Exercise instructions ->
All lines below must be repeated exactly, with the pictures omitted.

--------------------------------------------------

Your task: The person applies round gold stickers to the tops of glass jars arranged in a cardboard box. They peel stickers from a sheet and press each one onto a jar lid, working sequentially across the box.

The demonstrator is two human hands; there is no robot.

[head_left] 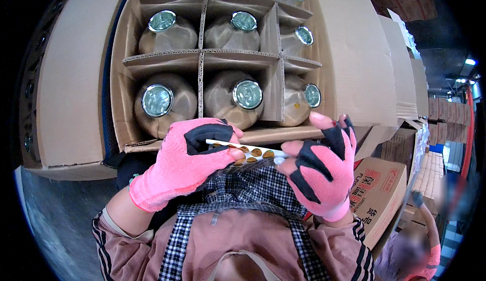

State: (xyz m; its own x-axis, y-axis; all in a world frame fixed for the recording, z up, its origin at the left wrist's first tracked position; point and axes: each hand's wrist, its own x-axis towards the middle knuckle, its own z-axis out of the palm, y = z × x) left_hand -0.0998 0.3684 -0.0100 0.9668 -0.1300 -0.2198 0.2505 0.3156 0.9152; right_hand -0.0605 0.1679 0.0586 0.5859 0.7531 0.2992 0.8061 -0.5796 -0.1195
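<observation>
A white sheet of round gold stickers (254, 152) is held level in front of my chest, its face tipped so that only rows of gold dots show. My left hand (190, 152), in a pink and black glove with bare fingertips, pinches its left part. At the sheet's right end, the thumb and forefinger of my right hand (324, 172), gloved the same way, close on the edge; whether a single sticker is between them is hidden. Just beyond stand shiny brownish glass flasks, including a right-hand flask (295, 110) with a small gold dot on its side.
An open cardboard box (324, 138) with cardboard dividers (201, 86) holds several silver-rimmed flasks. Another carton (71, 78) lies along its left. A printed brown carton (377, 195) sits at my right. Farther right, a co-worker (412, 250) stands near stacked boxes (448, 110).
</observation>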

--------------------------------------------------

Worked solution ->
Your task: The person applies round gold stickers to the tops of glass jars arranged in a cardboard box. They peel stickers from a sheet and press each one onto a jar lid, working sequentially across the box.

The demonstrator is two human hands; there is no robot.

[head_left] 

State: (xyz m; its own x-axis, y-axis; all in a world frame fixed for the recording, z up, its origin at the left wrist's first tracked position; point and axes: each hand's wrist, its own x-axis towards the middle knuckle, its own z-axis out of the palm, y = z × x) left_hand -0.0998 0.3684 -0.0100 0.9668 -0.1300 -0.2198 0.2505 0.3156 0.9152; right_hand -0.0605 0.1679 0.0586 0.5859 0.7531 0.2992 0.8061 -0.5796 -0.1195
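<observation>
A white sheet of round gold stickers (254, 152) is held level in front of my chest, its face tipped so that only rows of gold dots show. My left hand (190, 152), in a pink and black glove with bare fingertips, pinches its left part. At the sheet's right end, the thumb and forefinger of my right hand (324, 172), gloved the same way, close on the edge; whether a single sticker is between them is hidden. Just beyond stand shiny brownish glass flasks, including a right-hand flask (295, 110) with a small gold dot on its side.
An open cardboard box (324, 138) with cardboard dividers (201, 86) holds several silver-rimmed flasks. Another carton (71, 78) lies along its left. A printed brown carton (377, 195) sits at my right. Farther right, a co-worker (412, 250) stands near stacked boxes (448, 110).
</observation>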

Reply complete, and nothing else is required.